WORK INSTRUCTIONS
Reproduce all the lines below exactly and omit the images.

INPUT DATA
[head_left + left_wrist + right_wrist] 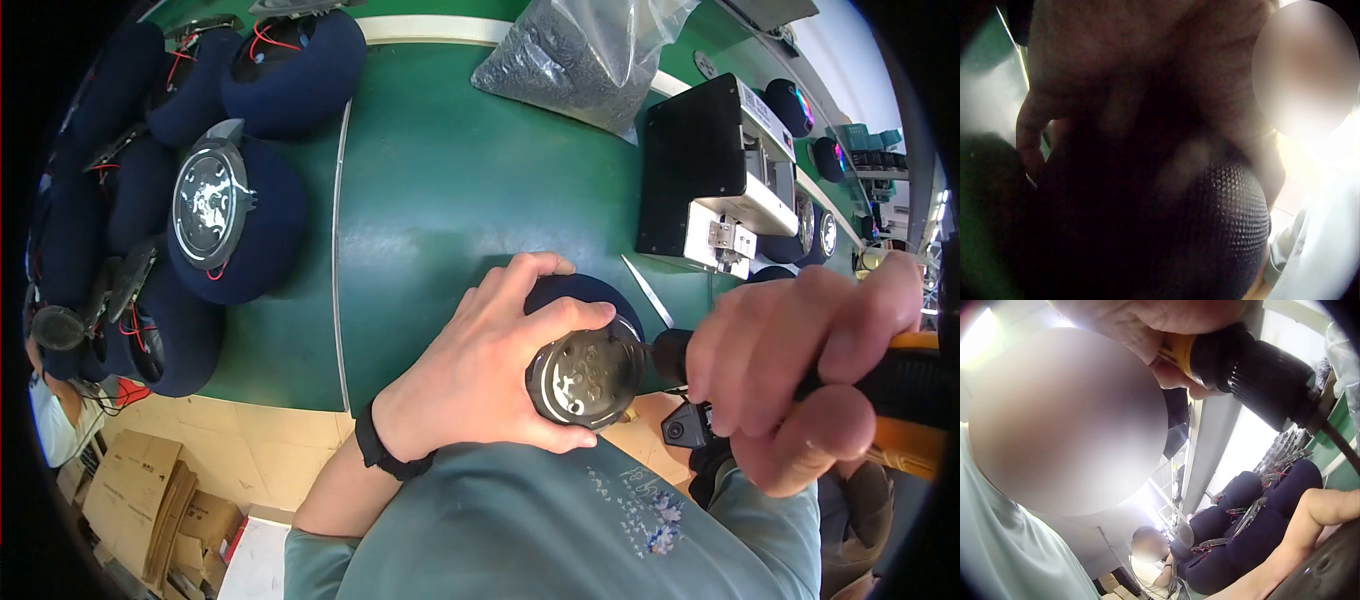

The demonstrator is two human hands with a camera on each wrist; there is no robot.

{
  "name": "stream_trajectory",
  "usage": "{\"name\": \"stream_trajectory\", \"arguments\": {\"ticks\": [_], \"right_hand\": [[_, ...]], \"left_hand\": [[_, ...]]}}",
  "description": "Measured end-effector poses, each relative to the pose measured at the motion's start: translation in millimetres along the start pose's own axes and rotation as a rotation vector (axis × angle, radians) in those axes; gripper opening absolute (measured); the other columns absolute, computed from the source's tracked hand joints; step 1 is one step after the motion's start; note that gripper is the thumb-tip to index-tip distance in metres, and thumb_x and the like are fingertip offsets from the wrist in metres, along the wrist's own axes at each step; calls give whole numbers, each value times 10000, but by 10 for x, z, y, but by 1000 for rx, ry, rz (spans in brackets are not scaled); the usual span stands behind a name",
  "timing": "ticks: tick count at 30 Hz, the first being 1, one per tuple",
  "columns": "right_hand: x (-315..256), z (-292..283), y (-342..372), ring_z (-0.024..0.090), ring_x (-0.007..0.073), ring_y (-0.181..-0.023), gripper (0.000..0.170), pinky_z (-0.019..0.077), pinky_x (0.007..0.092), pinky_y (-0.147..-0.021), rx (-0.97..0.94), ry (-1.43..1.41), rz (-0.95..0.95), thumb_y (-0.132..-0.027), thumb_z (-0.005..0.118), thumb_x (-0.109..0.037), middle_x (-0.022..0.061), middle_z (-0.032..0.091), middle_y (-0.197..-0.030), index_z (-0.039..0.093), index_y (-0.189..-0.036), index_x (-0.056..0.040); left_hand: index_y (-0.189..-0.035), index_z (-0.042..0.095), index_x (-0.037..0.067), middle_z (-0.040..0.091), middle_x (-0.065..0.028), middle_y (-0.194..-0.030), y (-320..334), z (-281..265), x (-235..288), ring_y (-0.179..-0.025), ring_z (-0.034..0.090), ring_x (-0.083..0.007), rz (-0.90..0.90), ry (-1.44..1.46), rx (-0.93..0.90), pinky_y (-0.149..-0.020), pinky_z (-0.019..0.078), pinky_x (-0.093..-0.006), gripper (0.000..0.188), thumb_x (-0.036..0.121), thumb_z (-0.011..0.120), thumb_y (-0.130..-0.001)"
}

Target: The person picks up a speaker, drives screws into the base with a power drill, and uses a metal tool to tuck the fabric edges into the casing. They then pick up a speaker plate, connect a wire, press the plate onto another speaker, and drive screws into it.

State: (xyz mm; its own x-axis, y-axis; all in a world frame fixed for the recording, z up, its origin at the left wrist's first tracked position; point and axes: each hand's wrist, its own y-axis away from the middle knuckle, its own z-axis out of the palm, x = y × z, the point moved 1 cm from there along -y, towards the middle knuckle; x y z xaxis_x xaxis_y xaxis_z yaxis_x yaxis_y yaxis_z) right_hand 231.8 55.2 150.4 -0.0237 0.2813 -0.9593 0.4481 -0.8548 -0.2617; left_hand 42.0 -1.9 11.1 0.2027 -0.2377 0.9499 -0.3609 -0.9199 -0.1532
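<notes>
A round speaker with a dark navy mesh cover (565, 288) sits at the front edge of the green table, its shiny grey base plate (585, 378) turned up. My left hand (475, 365) grips it, thumb and fingers spread around the plate's rim. Mesh fabric (1235, 212) fills much of the dim left wrist view under the palm. My right hand (800, 365) holds a yellow and black power drill (905, 400). Its black chuck (1272, 384) carries a thin bit (1338, 445), which points at the right side of the base plate in the head view.
Several navy speakers (240, 210) with loose base plates and red wires crowd the left. Behind are a bag of small dark screws (570, 65) and a black and silver machine (700, 170). White tweezers (648, 292) lie near the speaker. Cardboard (130, 490) stands on the floor.
</notes>
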Motion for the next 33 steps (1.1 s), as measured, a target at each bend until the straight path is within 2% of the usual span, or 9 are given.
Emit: {"name": "stream_trajectory", "arguments": {"ticks": [7,9,10,11,12,16,20,27,33], "right_hand": [[-112,-598,193,579,128,-566,674,577,356,-634,-125,-235,-248,-1031,752,-602,4,602,-814,503,-1436,-126],[-100,-829,393,567,136,-633,698,574,400,-740,340,-81,-332,-1076,668,-626,16,582,-872,500,-1510,-104],[-38,-975,364,629,184,-673,753,620,483,-752,449,110,-370,-1116,536,-650,43,622,-908,436,-1598,-80],[38,-1103,296,605,169,-656,730,601,448,-715,535,268,-348,-1118,546,-631,31,586,-857,456,-1557,-55],[126,-1209,249,588,167,-641,706,578,426,-687,499,209,-352,-1123,550,-618,29,563,-826,467,-1528,-46],[351,-1336,179,513,153,-562,644,483,373,-580,436,38,-399,-1123,590,-579,24,501,-745,492,-1444,-29],[503,-1346,63,507,154,-517,366,487,357,-518,349,2,-418,-1130,713,-276,39,540,-689,545,-1285,11],[503,-1240,41,524,148,-496,288,498,341,-513,413,13,-334,-1100,759,-193,36,556,-664,557,-1191,-8],[485,-1228,-38,510,123,-497,244,496,312,-510,368,70,-300,-1105,754,-193,21,553,-668,575,-1104,-27]], "left_hand": [[-1490,666,121,458,-232,-1628,-17,-58,36,-1492,522,-437,-18,30,-82,-1236,438,-516,1019,331,1097,-591],[-1545,642,115,444,-245,-1656,26,-90,201,-1536,486,-441,-53,22,-115,-1249,425,-512,1060,330,1092,-611],[-1559,634,105,448,-246,-1658,60,-78,277,-1547,478,-437,-103,-9,-64,-1253,422,-516,1071,327,1090,-616],[-1572,626,94,453,-248,-1660,84,-48,325,-1558,469,-432,-155,-40,-15,-1256,419,-521,1082,324,1088,-621],[-1591,617,127,413,-250,-1682,86,-1,336,-1536,461,-459,-167,56,14,-1241,445,-546,1026,353,1052,-690],[-1535,658,61,467,-243,-1655,88,169,124,-1529,530,-405,-53,41,116,-1205,515,-518,1022,301,1077,-634],[-1521,667,57,498,-249,-1628,36,164,66,-1536,528,-406,-20,13,92,-1208,516,-517,1043,313,1092,-603],[-1504,680,42,520,-253,-1617,29,162,-18,-1538,527,-409,8,72,108,-1222,495,-522,1056,333,1106,-583],[-1495,696,69,531,-244,-1603,18,131,24,-1521,535,-406,-5,95,104,-1214,484,-519,1016,315,1090,-592]]}}
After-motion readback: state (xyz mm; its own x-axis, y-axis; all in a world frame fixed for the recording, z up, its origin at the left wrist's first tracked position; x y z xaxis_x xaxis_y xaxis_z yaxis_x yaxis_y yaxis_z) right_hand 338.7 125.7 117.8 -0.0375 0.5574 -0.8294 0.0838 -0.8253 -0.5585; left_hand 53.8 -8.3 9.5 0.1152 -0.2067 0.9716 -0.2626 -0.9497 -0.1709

ANSWER TO THIS EXERCISE
[head_left + left_wrist + right_wrist] 

The demonstrator is two human hands with a camera on each wrist; there is no robot.

{
  "name": "stream_trajectory",
  "usage": "{\"name\": \"stream_trajectory\", \"arguments\": {\"ticks\": [_], \"right_hand\": [[_, ...]], \"left_hand\": [[_, ...]]}}",
  "description": "Measured end-effector poses, each relative to the pose measured at the motion's start: translation in millimetres along the start pose's own axes and rotation as a rotation vector (axis × angle, radians) in those axes; gripper opening absolute (measured); the other columns absolute, computed from the source's tracked hand joints; step 1 is one step after the motion's start; note that gripper is the thumb-tip to index-tip distance in metres, and thumb_x and the like are fingertip offsets from the wrist in metres, along the wrist's own axes at each step; calls give whole numbers, each value times 10000, but by 10 for x, z, y, but by 1000 for rx, ry, rz (spans in brackets are not scaled); the usual span stands behind a name",
  "timing": "ticks: tick count at 30 Hz, the first being 1, one per tuple",
  "columns": "right_hand: x (-315..256), z (-292..283), y (-342..372), ring_z (-0.024..0.090), ring_x (-0.007..0.073), ring_y (-0.181..-0.023), gripper (0.000..0.170), pinky_z (-0.019..0.077), pinky_x (0.007..0.092), pinky_y (-0.147..-0.021), rx (-0.97..0.94), ry (-1.43..1.41), rz (-0.95..0.95), thumb_y (-0.132..-0.027), thumb_z (-0.005..0.118), thumb_x (-0.109..0.037), middle_x (-0.022..0.061), middle_z (-0.032..0.091), middle_y (-0.197..-0.030), index_z (-0.039..0.093), index_y (-0.189..-0.036), index_x (-0.056..0.040); left_hand: index_y (-0.189..-0.035), index_z (-0.042..0.095), index_x (-0.037..0.067), middle_z (-0.040..0.091), middle_x (-0.065..0.028), middle_y (-0.194..-0.030), y (-320..334), z (-281..265), x (-235..288), ring_y (-0.179..-0.025), ring_z (-0.034..0.090), ring_x (-0.083..0.007), rz (-0.90..0.90), ry (-1.44..1.46), rx (-0.93..0.90), pinky_y (-0.149..-0.020), pinky_z (-0.019..0.078), pinky_x (-0.093..-0.006), gripper (0.000..0.188), thumb_x (-0.036..0.121), thumb_z (-0.011..0.120), thumb_y (-0.130..-0.001)"
}

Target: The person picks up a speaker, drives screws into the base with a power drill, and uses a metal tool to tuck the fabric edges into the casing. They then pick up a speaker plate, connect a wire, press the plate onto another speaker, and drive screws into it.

State: (xyz mm; its own x-axis, y-axis; all in a world frame fixed for the recording, z up, its origin at the left wrist's first tracked position; point and axes: each hand's wrist, its own y-axis away from the middle knuckle, its own z-axis out of the palm, x = y × z, the point moved 1 cm from there along -y, towards the middle knuckle; x y z xaxis_x xaxis_y xaxis_z yaxis_x yaxis_y yaxis_z) right_hand 231.8 55.2 150.4 -0.0237 0.2813 -0.9593 0.4481 -0.8548 -0.2617; left_hand 42.0 -1.9 11.1 0.2027 -0.2377 0.9499 -0.3609 -0.9199 -0.1532
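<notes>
A round speaker with a dark navy mesh cover (565, 288) sits at the front edge of the green table, its shiny grey base plate (585, 378) turned up. My left hand (475, 365) grips it, thumb and fingers spread around the plate's rim. Mesh fabric (1235, 212) fills much of the dim left wrist view under the palm. My right hand (800, 365) holds a yellow and black power drill (905, 400). Its black chuck (1272, 384) carries a thin bit (1338, 445), which points at the right side of the base plate in the head view.
Several navy speakers (240, 210) with loose base plates and red wires crowd the left. Behind are a bag of small dark screws (570, 65) and a black and silver machine (700, 170). White tweezers (648, 292) lie near the speaker. Cardboard (130, 490) stands on the floor.
</notes>
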Motion for the next 33 steps (1.1 s), as measured, a target at each bend until the straight path is within 2% of the usual span, or 9 are given.
Emit: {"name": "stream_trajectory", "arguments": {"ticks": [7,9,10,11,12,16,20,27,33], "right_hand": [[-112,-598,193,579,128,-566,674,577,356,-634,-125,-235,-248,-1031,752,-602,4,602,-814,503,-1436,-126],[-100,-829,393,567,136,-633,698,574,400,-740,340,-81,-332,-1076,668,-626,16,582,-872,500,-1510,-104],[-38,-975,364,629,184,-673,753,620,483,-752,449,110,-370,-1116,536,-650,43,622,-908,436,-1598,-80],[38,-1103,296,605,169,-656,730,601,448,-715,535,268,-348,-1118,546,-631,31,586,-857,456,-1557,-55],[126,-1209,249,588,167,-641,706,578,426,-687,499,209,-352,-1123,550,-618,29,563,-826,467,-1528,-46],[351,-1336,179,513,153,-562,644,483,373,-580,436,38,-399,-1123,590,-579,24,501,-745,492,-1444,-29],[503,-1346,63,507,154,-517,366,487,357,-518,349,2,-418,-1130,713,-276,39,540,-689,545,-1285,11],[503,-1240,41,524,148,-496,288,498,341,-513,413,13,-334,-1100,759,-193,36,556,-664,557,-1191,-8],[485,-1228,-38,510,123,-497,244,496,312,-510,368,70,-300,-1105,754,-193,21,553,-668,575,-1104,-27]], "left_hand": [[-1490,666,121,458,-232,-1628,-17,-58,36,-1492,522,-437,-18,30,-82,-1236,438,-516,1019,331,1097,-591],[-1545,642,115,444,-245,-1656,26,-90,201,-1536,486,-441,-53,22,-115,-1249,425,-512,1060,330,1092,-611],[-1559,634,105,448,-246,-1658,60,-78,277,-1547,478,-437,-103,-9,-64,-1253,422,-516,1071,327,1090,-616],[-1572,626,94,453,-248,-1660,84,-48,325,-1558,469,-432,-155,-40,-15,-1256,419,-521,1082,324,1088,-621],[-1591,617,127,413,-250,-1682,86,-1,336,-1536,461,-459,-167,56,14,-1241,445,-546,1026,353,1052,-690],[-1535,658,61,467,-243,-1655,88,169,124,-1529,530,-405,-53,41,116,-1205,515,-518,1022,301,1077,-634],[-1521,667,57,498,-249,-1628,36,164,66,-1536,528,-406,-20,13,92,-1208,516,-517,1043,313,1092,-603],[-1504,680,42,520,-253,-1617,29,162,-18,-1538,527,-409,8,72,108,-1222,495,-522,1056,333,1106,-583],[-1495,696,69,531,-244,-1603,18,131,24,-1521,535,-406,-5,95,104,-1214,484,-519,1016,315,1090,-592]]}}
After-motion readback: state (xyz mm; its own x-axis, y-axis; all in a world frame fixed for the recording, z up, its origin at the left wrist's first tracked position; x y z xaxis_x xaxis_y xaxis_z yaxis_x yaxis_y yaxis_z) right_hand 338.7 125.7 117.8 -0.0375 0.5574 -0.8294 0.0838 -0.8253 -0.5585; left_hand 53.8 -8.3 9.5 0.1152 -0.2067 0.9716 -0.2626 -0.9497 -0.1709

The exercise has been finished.